Осторожно раздвинула и нажала рану и вдруг оттуда что-то шлепнулось в тазик, что-то тяжелое. Оказалось, половинка шрапнельной пули. Больному сразу стало лег­че, перестало жечь и болеть. Уже при конце перевязки меня застал старший врач. Душа у меня ушла в пятки при виде его, но я потом расхрабрилась и подробно ему рассказала, почему и как я сделала перевязку и извлекла осколок. Он осмотрел повязку, улыбнулся и сказал: «Ну, что ж, такое время: скоро «маленькая сестричка» док­тором станет!» А обратясь к маме добавил: «Я запишу вашу Галю добровольной сестрой милосердия. Она ра­ботает не хуже, если даже не лучше, многих взрослых».

{113} Через несколько дней в приказе по гарнизону мы прочли, что Галина Топольская зачисляется доброволь­ной сестрой милосердия в 7-й запасный госпиталь. А месяца через два мы снова прочли в приказе о награ­ждении меня серебряной медалью на станиславской лен­те с надписью «За усердие».

Такую же медаль получила и мама, только значительно раньше. Потом она была представлена и к золотой (кажется) на георгиевской ленте. Со дня моего зачисления я регулярно стала посещать госпиталь, оставаясь иногда с мамой даже на ночные дежурства. Считала я себя очень храброй, но панический страх к мертвецам так и не могла в себе перебороть, проходя (при ночных обходах) по коридо­рам, где, обыкновенно, до утра оставляли умерших за ночь.

       Никогда я не могла забыть один случай, от кото­рого и возник этот страх. Один из офицеров, Осипов, проводивший почти всё свободное время у нас и счи­тавшийся нашим другом, отправляясь на передовые позиции, забежал к нам проститься. Мама всегда его осо­бенно жалела, т. к. он ужасно тосковал по своей жене и маленьком сыне. Прощаясь, он вдруг снял с себя крест и попросил маму, если она только вырвется из Порт-Артура, разыскать его жену и сказать ей, как он тосковал по ней, а сыну передать крест и его благосло­вение. На другой день мы узнали, что он убит и его труп находится в покойницкой нашего госпиталя.
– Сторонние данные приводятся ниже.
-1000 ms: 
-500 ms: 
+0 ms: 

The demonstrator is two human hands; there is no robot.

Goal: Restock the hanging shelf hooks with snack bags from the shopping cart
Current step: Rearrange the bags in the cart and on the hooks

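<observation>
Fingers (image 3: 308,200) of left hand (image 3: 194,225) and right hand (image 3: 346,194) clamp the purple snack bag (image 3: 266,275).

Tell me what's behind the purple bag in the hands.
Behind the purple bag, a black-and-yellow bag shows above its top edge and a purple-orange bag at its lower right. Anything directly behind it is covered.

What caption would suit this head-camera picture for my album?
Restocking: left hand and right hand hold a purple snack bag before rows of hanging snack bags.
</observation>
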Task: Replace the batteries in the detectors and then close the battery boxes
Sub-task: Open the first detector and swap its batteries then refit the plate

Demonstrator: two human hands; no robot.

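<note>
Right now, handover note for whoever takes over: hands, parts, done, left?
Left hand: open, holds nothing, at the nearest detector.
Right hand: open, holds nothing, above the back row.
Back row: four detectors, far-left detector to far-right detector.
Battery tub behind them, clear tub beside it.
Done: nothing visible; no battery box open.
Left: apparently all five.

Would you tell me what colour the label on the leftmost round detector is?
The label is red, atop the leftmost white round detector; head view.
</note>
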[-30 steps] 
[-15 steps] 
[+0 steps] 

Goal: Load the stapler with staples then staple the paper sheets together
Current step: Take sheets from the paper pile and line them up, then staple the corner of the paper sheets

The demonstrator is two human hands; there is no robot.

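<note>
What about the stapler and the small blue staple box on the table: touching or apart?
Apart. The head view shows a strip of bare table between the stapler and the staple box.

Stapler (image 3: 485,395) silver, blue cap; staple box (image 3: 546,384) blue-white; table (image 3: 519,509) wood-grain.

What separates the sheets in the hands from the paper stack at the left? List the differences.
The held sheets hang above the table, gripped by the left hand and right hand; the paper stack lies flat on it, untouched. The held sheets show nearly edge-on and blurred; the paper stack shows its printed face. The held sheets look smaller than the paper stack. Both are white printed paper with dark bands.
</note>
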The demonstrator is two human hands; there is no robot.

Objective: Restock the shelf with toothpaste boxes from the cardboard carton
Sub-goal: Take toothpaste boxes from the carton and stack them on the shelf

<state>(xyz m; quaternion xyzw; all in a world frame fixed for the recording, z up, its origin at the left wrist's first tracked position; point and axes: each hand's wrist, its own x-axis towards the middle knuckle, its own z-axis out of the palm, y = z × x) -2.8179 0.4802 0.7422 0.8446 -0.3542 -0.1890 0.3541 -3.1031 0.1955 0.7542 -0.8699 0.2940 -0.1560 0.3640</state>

Ма­ма послала меня за спиртом, ватой и бинтом в госпи­таль, а сама с Казимиром направилась в покойницкую — маленькую китайскую фанзу. Взяв всё, что велела мама, я тоже пошла туда же. Открыв дверь, я замер­ла на пороге: прямо передо мной стоял Осипов, смотря на меня страшными, остеклевшими глазами; высо­кий, он показался мне великаном, почти упираясь голо­вой в потолок фанзы, с лицом, как меловая маска, с растопыренными руками... вот схватит. Невероятный ужас напал на меня, такой ужас, когда ни вскрикнуть, ни двинуться не можешь...

Очнулась, когда подошла ко мне мама, взяла всё принесенное и отправила домой.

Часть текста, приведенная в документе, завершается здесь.